#### Source material ####

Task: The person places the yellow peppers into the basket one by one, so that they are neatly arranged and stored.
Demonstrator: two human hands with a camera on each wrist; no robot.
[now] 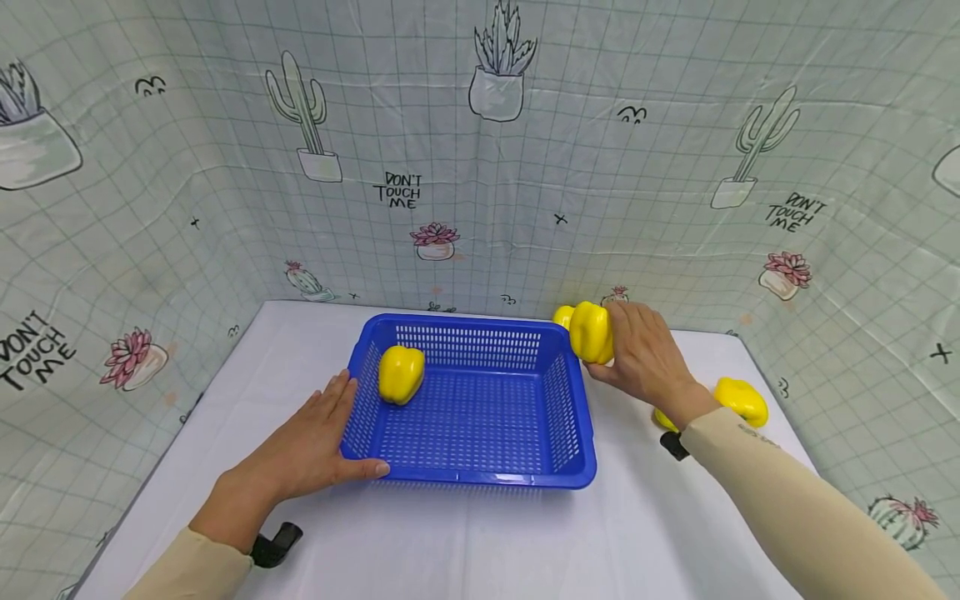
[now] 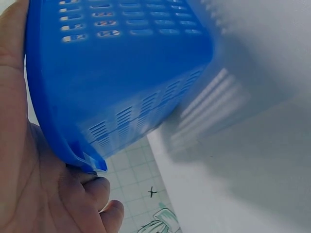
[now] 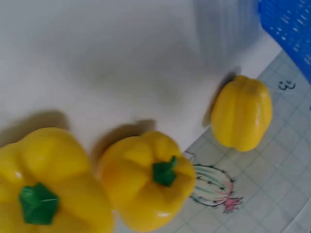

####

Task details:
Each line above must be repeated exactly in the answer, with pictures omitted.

Solution to this problem:
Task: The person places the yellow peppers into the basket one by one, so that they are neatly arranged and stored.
Demonstrator: two human hands with a camera on each wrist; no robot.
[now] 
[now] 
[now] 

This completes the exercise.